Emmy Noether's father, Max Noether, was a distinguished mathematician and a professor at Erlangen. In school, she studied German, English, French, arithmetic and was given piano
lessons. She loved dancing and intended to become a language
teacher. After further study of English and French, in 1900 she became a certificated teacher of English and French in Bavarian girls schools.
However Noether never became a language teacher. Instead she decided to take the difficult route for a woman of that time and study mathematics at a university.
Women were only allowed to study at German universities unofficially and each professor had to give permission for his course. Noether obtained permission to sit
in on courses at the University of Erlangen from 1900 to 1902, and
the University of Göttingen from 1902 to 1903. There she attended lectures by Blumenthal, Hilbert, Klein and Minkowski.
In 1904 Noether was permitted to matriculate at Erlangen and in 1907 was granted a doctorate after working under Paul Gordan.
Having completed her doctorate, the normal progression to an academic post would have been the habilitation. However this route was not open to women so Noether remained at Erlangen, helping her father. Noether also worked on her own research.
Noether's reputation grew quickly as her publications appeared. In 1908, she was elected to the Circolo Matematico di Palermo, then in 1909 she was invited to
become a member of the Deutsche Mathematiker Vereinigung and in the same year she was invited to address the annual meeting of the Society in Salzburg. In
1913 she lectured in Vienna.
In 1915 Hilbert and Klein invited Noether to return to Göttingen. They persuaded her to remain there while they fought a battle to have her officially on
the faculty. It was not until 1919 that permission was granted. During this time Hilbert had allowed Noether to lecture by advertising her courses under his own name.
Emmy Noether's first piece of work when she arrived in Göttingen in 1915 is a result in theoretical physics sometimes referred to as Noether's Theorem, which
proves a relationship between symmetries in physics and conservation principles.
It was her work in the theory of invariants which led to formulations for several concepts of Einstein's general theory of relativity.
After 1919, Noether moved away from invariant theory to work on ideal theory, producing an abstract theory which helped develop ring theory into
a major mathematical topic. This paper was of fundamental importance in the development of modern algebra. In this paper she gave
the decomposition of ideals into intersections of primary ideals in any commutative ring with ascending chain condition. Lasker (the world chess champion) had
already proved this result for polynomial rings.

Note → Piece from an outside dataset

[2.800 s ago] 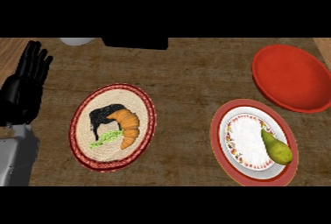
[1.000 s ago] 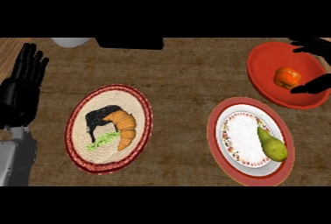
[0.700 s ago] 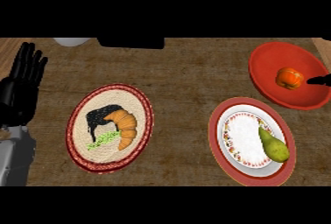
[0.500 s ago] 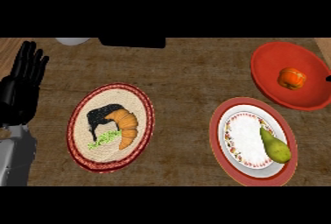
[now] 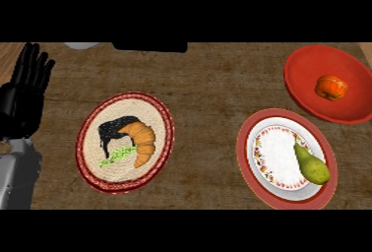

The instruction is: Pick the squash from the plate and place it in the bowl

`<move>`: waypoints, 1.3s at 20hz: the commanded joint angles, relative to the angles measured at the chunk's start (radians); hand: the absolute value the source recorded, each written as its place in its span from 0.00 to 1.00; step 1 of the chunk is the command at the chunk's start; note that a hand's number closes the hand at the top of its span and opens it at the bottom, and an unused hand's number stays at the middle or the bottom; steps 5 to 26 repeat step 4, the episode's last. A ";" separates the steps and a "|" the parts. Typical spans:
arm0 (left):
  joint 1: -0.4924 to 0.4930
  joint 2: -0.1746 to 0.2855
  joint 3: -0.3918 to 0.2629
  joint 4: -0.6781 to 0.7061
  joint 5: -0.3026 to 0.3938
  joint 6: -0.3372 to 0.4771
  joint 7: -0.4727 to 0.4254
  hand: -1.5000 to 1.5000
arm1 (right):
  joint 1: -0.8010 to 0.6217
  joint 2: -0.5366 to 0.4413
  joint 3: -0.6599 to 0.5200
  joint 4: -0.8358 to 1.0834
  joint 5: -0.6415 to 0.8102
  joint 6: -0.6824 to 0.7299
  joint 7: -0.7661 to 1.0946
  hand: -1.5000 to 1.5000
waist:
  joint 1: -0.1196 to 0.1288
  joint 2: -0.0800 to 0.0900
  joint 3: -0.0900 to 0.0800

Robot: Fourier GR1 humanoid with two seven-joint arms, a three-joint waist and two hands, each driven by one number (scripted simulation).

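A small orange squash point(image 5: 330, 87) lies inside the red bowl point(image 5: 305, 64) at the upper right, with nothing touching it. Below the bowl is a white plate point(image 5: 254, 147) with a red patterned rim, and a green pear point(image 5: 312, 165) lies on its right side. My left hand point(image 5: 22, 98) rests open at the left edge, fingers pointing up, far from the bowl and the plate. My right hand does not show in the head view.
A woven plate point(image 5: 91, 142) with a red rim sits left of centre and carries a croissant point(image 5: 142, 142), a dark item and some green bits. A dark object point(image 5: 149, 47) and a pale one point(image 5: 81, 45) lie at the counter's far edge.
My right hand, which was at the squash in the bowl, has drawn back off the right edge. The squash stays in the bowl. The left hand has not moved.
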 commanded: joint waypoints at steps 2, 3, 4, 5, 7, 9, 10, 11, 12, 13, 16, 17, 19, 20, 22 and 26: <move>-0.016 0.011 0.013 -0.011 0.023 -0.011 0.019 0.50 | 0.055 -0.047 -0.028 0.002 -0.028 0.071 -0.024 0.00 | 0.009 0.004 0.005; 0.012 -0.012 -0.014 -0.002 -0.001 -0.009 -0.007 0.50 | 0.057 -0.052 -0.025 -0.005 -0.026 0.089 -0.024 0.00 | 0.006 0.003 0.003; 0.009 -0.008 0.001 0.002 0.013 -0.008 -0.001 0.50 | 0.069 -0.073 -0.032 -0.007 -0.033 0.111 -0.030 0.00 | 0.000 0.003 0.004; 0.009 -0.008 0.001 0.002 0.013 -0.008 -0.001 0.50 | 0.069 -0.073 -0.032 -0.007 -0.033 0.111 -0.030 0.00 | 0.000 0.003 0.004; 0.009 -0.008 0.001 0.002 0.013 -0.008 -0.001 0.50 | 0.069 -0.073 -0.032 -0.007 -0.033 0.111 -0.030 0.00 | 0.000 0.003 0.004; 0.009 -0.008 0.001 0.002 0.013 -0.008 -0.001 0.50 | 0.069 -0.073 -0.032 -0.007 -0.033 0.111 -0.030 0.00 | 0.000 0.003 0.004; 0.009 -0.008 0.001 0.002 0.013 -0.008 -0.001 0.50 | 0.069 -0.073 -0.032 -0.007 -0.033 0.111 -0.030 0.00 | 0.000 0.003 0.004; 0.009 -0.008 0.001 0.002 0.013 -0.008 -0.001 0.50 | 0.069 -0.073 -0.032 -0.007 -0.033 0.111 -0.030 0.00 | 0.000 0.003 0.004; 0.009 -0.008 0.001 0.002 0.013 -0.008 -0.001 0.50 | 0.069 -0.073 -0.032 -0.007 -0.033 0.111 -0.030 0.00 | 0.000 0.003 0.004; 0.009 -0.008 0.001 0.002 0.013 -0.008 -0.001 0.50 | 0.069 -0.073 -0.032 -0.007 -0.033 0.111 -0.030 0.00 | 0.000 0.003 0.004; 0.009 -0.008 0.001 0.002 0.013 -0.008 -0.001 0.50 | 0.069 -0.073 -0.032 -0.007 -0.033 0.111 -0.030 0.00 | 0.000 0.003 0.004; 0.009 -0.008 0.001 0.002 0.013 -0.008 -0.001 0.50 | 0.069 -0.073 -0.032 -0.007 -0.033 0.111 -0.030 0.00 | 0.000 0.003 0.004; 0.009 -0.008 0.001 0.002 0.013 -0.008 -0.001 0.50 | 0.069 -0.073 -0.032 -0.007 -0.033 0.111 -0.030 0.00 | 0.000 0.003 0.004; 0.009 -0.008 0.001 0.002 0.013 -0.008 -0.001 0.50 | 0.069 -0.073 -0.032 -0.007 -0.033 0.111 -0.030 0.00 | 0.000 0.003 0.004; 0.009 -0.008 0.001 0.002 0.013 -0.008 -0.001 0.50 | 0.069 -0.073 -0.032 -0.007 -0.033 0.111 -0.030 0.00 | 0.000 0.003 0.004; 0.009 -0.008 0.001 0.002 0.013 -0.008 -0.001 0.50 | 0.069 -0.073 -0.032 -0.007 -0.033 0.111 -0.030 0.00 | 0.000 0.003 0.004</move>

In 1924, van der Waerden came to Göttingen and spent a year studying with Noether. After returning to Amsterdam, van der Waerden wrote his book
Moderne Algebra in two volumes. The major part of the second volume consists of Noether's work. From 1927 on Noether collaborated with Hasse and Brauer in work on non-commutative algebras.

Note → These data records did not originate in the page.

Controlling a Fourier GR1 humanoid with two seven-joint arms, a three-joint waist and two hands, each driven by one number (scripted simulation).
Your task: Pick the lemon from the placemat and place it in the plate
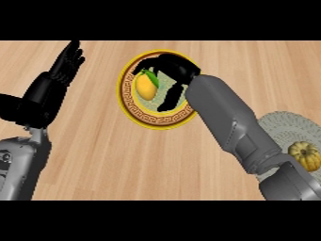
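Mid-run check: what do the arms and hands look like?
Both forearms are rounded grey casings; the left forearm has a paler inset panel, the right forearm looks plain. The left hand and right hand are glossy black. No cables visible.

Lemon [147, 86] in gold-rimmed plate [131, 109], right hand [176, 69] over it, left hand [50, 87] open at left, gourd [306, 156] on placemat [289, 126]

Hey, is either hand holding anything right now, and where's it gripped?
The right hand appears to hold the lemon over the plate, fingers curled across its top end, thumb beside it. The left hand holds nothing.
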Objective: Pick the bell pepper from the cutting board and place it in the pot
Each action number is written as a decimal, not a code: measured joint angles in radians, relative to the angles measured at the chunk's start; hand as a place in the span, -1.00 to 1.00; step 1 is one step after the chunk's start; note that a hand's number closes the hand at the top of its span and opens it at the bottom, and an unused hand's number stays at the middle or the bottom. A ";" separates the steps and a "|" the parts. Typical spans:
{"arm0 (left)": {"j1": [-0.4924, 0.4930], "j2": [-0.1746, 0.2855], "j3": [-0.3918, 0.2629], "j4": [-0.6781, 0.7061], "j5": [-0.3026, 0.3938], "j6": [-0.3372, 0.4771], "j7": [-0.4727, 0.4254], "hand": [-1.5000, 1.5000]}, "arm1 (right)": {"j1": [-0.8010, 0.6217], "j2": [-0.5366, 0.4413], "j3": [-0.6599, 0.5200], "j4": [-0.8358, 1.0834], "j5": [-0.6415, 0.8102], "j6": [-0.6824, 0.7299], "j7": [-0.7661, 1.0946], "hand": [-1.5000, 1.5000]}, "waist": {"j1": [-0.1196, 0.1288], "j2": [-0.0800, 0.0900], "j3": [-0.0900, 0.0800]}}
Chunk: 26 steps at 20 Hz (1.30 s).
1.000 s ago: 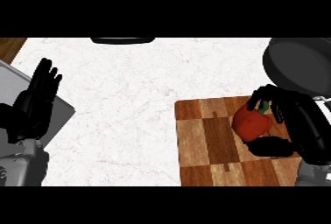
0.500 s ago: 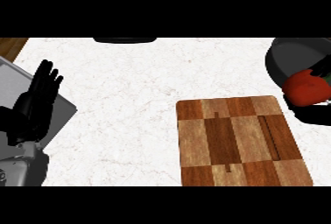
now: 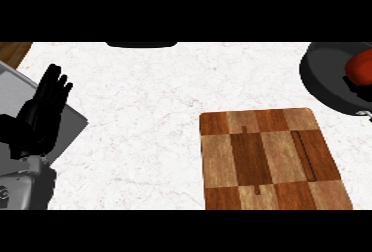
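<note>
**Pepper over the pot, board bare**

We see the red bell pepper (image 3: pixel 361 69) at the far right edge of the head view, inside the round outline of the dark pot (image 3: pixel 323 74) and partly cut off by the frame; whether it rests on the pot's bottom or is held above it, we cannot tell. Just below the pepper, a black patch against the pot's inside looks to us like part of the right hand (image 3: pixel 359 93); so little of it shows that we cannot tell whether it grips anything. The wooden cutting board (image 3: pixel 269 157) lies nearer to us than the pot, on the white marbled counter (image 3: pixel 145 98); its checkered top carries nothing. The left hand (image 3: pixel 40 118) shows at the left side, well apart from board and pot, its fingers straight, pointing up and holding nothing; it sits over a grey panel (image 3: pixel 18 91), with its grey forearm (image 3: pixel 25 189) below. A dark object (image 3: pixel 141 44) shows at the counter's far edge.
</note>
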 measured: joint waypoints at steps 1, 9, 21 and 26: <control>0.010 0.000 0.000 -0.018 0.001 0.000 0.007 0.00 | -0.014 -0.013 -0.016 0.050 -0.011 -0.009 -0.024 1.00 | 0.002 0.000 0.000; -0.003 -0.009 -0.014 -0.009 -0.005 -0.008 -0.006 0.00 | -0.060 -0.127 0.004 0.347 0.193 -0.239 -0.196 1.00 | 0.025 0.012 0.001; -0.044 -0.020 -0.020 0.025 -0.008 -0.010 -0.015 0.00 | -0.258 -0.210 -0.030 0.972 0.291 -0.464 -0.399 -1.00 | 0.046 0.021 0.003; -0.059 -0.017 -0.012 0.033 0.001 -0.016 -0.015 0.00 | -0.315 -0.226 -0.073 1.121 0.244 -0.377 -0.442 -1.00 | 0.056 0.025 0.005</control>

In addition to teaching and research, Noether helped edit Mathematische Annalen. Much of her work appears in papers written by colleagues and students,
rather than under her own name.
Further recognition of her outstanding mathematical contributions came with invitations to address the International Mathematical Congress at Bologna in 1928
and again at Zurich in 1932. In 1932 she also received, jointly with Artin, the Alfred Ackermann-Teubner Memorial Prize for the Advancement of Mathematical
Knowledge.
In 1933, her mathematical achievements counted for nothing when the Nazis caused her dismissal from the University of Göttingen because she was Jewish. She
accepted a visiting professorship at Bryn Mawr College in the United States, and also lectured at the Institute for Advanced Study, Princeton.